> _WHAT YOU ARE ASKED TO DO_
Every line of the data should be retyped with no difference from the original.

> _DATA PROVIDED_

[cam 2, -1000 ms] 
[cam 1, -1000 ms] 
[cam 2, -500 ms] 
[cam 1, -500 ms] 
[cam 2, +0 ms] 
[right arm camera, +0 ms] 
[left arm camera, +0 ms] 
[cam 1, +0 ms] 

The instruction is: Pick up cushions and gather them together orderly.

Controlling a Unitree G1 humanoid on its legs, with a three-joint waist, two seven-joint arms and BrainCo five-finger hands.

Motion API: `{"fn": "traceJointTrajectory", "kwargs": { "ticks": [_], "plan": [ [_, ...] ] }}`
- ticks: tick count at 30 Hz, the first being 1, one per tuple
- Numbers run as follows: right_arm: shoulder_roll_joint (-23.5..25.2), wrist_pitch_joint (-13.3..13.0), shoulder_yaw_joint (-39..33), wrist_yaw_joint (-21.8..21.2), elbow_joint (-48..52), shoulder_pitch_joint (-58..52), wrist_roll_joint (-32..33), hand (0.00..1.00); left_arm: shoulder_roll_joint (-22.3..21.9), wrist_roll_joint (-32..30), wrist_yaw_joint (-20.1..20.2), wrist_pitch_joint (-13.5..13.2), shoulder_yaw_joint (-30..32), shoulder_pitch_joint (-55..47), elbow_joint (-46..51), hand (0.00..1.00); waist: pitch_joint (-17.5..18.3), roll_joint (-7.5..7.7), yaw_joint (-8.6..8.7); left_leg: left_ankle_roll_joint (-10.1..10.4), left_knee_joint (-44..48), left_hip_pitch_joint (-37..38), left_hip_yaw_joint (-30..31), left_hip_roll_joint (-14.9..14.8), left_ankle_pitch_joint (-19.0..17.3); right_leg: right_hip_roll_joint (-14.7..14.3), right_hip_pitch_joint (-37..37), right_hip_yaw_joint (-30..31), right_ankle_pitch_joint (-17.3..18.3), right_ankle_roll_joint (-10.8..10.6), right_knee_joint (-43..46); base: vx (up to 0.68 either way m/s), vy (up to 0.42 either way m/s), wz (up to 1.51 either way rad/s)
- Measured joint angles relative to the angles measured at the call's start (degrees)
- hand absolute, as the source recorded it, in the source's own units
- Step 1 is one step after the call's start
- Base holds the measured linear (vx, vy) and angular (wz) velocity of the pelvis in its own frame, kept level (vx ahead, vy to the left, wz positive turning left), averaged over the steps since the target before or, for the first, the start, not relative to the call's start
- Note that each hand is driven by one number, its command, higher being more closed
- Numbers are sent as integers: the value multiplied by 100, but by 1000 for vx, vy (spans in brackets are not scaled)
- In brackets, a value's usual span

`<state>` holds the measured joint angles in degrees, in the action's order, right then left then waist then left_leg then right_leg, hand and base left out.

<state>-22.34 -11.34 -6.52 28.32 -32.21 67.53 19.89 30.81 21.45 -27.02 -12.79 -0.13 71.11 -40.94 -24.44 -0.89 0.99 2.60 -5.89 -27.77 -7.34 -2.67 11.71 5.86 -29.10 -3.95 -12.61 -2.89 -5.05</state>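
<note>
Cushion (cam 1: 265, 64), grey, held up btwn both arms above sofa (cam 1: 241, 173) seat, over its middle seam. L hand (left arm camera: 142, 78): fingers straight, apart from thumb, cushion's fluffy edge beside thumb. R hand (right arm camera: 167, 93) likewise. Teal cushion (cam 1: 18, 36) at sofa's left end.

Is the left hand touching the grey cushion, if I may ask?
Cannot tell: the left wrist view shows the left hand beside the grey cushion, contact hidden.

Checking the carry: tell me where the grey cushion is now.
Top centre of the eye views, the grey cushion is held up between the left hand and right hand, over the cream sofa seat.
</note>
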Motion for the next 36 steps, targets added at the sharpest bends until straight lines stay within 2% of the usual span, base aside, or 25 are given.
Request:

> _OUTPUT FOR THIS EXERCISE_
[cam 2, -1000 ms] 
[cam 1, -1000 ms] 
[cam 2, -500 ms] 
[cam 1, -500 ms] 
[cam 2, +0 ms] 
[right arm camera, +0 ms] 
[left arm camera, +0 ms] 
[cam 1, +0 ms] 

The instruction is: Pick up cushions and gather them together orderly.

Controlling a Unitree G1 humanoid on its legs, with a three-joint waist, two seven-joint arms and BrainCo five-finger hands.

Motion API: `{"fn": "traceJointTrajectory", "kwargs": { "ticks": [_], "plan": [ [_, ...] ] }}`
- ticks: tick count at 30 Hz, the first being 1, one per tuple
- Numbers run as follows: right_arm: shoulder_roll_joint (-23.5..25.2), wrist_pitch_joint (-13.3..13.0), shoulder_yaw_joint (-39..33), wrist_yaw_joint (-21.8..21.2), elbow_joint (-48..52), shoulder_pitch_joint (-58..52), wrist_roll_joint (-32..33), hand (0.00..1.00); left_arm: shoulder_roll_joint (-22.3..21.9), wrist_roll_joint (-32..30), wrist_yaw_joint (-20.1..20.2), wrist_pitch_joint (-13.5..13.2), shoulder_yaw_joint (-30..32), shoulder_pitch_joint (-55..47), elbow_joint (-46..51), hand (0.00..1.00); waist: pitch_joint (-17.5..18.3), roll_joint (-7.5..7.7), yaw_joint (-8.6..8.7); left_leg: left_ankle_roll_joint (-10.1..10.4), left_knee_joint (-44..48), left_hip_pitch_joint (-37..38), left_hip_yaw_joint (-30..31), left_hip_roll_joint (-14.9..14.8), left_ankle_pitch_joint (-19.0..17.3); right_leg: right_hip_roll_joint (-14.7..14.3), right_hip_pitch_joint (-37..37), right_hip_yaw_joint (-30..31), right_ankle_pitch_joint (-17.3..18.3), right_ankle_roll_joint (-10.8..10.6), right_knee_joint (-43..46); base: vx (up to 0.68 either way m/s), vy (up to 0.42 either way m/s), wz (up to 1.51 either way rad/s)
- Measured joint angles relative to the angles measured at the call's start (degrees)
- hand absolute, as the source recorded it, in the source's own units
- Step 1 is one step after the call's start
- Base holds the measured linear (vx, vy) and angular (wz) velocity of the pelvis in its own frame, kept level (vx ahead, vy to the left, wz positive turning left), averaged over the steps since the target before or, for the first, the start, not relative to the call's start
- Note that each hand is driven by one number, its command, higher being more closed
- Numbers are sent as integers: the value multiplied by 100, but by 1000 for vx, vy (spans in brackets are not scaled)
- In brackets, a value's usual span

`<state>` holds the measured joint angles in degrees, in the action's order, right then left then waist then left_leg then right_leg, hand and base left out.

<state>-22.34 -11.34 -6.52 28.32 -32.21 67.53 19.89 30.81 21.45 -27.02 -12.79 -0.13 71.11 -40.94 -24.44 -0.89 0.99 2.60 -5.89 -27.77 -7.34 -2.67 11.71 5.86 -29.10 -3.95 -12.61 -2.89 -5.05</state>
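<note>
Cushion (cam 1: 265, 64), grey, held up btwn both arms above sofa (cam 1: 241, 173) seat, over its middle seam. L hand (left arm camera: 142, 78): fingers straight, apart from thumb, cushion's fluffy edge beside thumb. R hand (right arm camera: 167, 93) likewise. Teal cushion (cam 1: 18, 36) at sofa's left end.

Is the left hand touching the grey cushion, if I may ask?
Cannot tell: the left wrist view shows the left hand beside the grey cushion, contact hidden.

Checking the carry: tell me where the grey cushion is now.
Top centre of the eye views, the grey cushion is held up between the left hand and right hand, over the cream sofa seat.
</note>
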Motion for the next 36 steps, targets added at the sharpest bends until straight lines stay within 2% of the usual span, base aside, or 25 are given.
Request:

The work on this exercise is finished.